Agatha finally crawls into bed, squinting disdainfully at the late– or early, rather– time blinking back from her alarm clock, figuring at least it’s a Saturday that she’s about to sleep through. She’s only just clicked off her lamp when there’s a knock at the front door. It’s faint from all the way up in her bedroom, and for a moment Agatha wonders if she’s imagined it until it comes again, slightly more insistent.
Agatha flicks the light back on, grabbing her robe from the bedroom door and padding back down the stairs. She turns the deadbolt and peers out, unsure what she was expecting but finding it decidedly wasn’t Rio, bare faced and in her pajamas.
“I don’t know why I thought that this was when I’d finally learn to be normal about you.”

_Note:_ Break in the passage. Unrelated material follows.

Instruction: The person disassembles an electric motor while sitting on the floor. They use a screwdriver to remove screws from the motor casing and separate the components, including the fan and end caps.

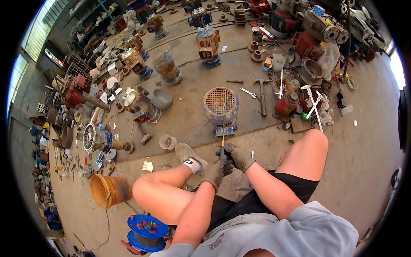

It’s all Rio says before brushing through the doorway and past Agatha, kicking off her slides at the door before striding straight up the stairs. Dumbfounded, Agatha turns the lock once more and follows her, finding Rio turning down her side of the bed and tucking herself in like it’s the most natural thing in the world. Agatha marvels at the absurdity of it all for a second before mirroring her actions, hanging her robe back up and slipping beneath the covers. Again, she turns the lamp off, shrouding the room in darkness.
As if on cue, Rio reaches out and drags Agatha’s body backwards into the cradle of her arms. There’s a dual sigh, like the contact brings them both physical relief.
A final half-conscious thought floats its way across Agatha’s mind– even if it takes a lifetime to make things right, it will have been worth it for even one more moment of this. When Rio buries her face into the crook of her shoulder, Agatha figures she agrees.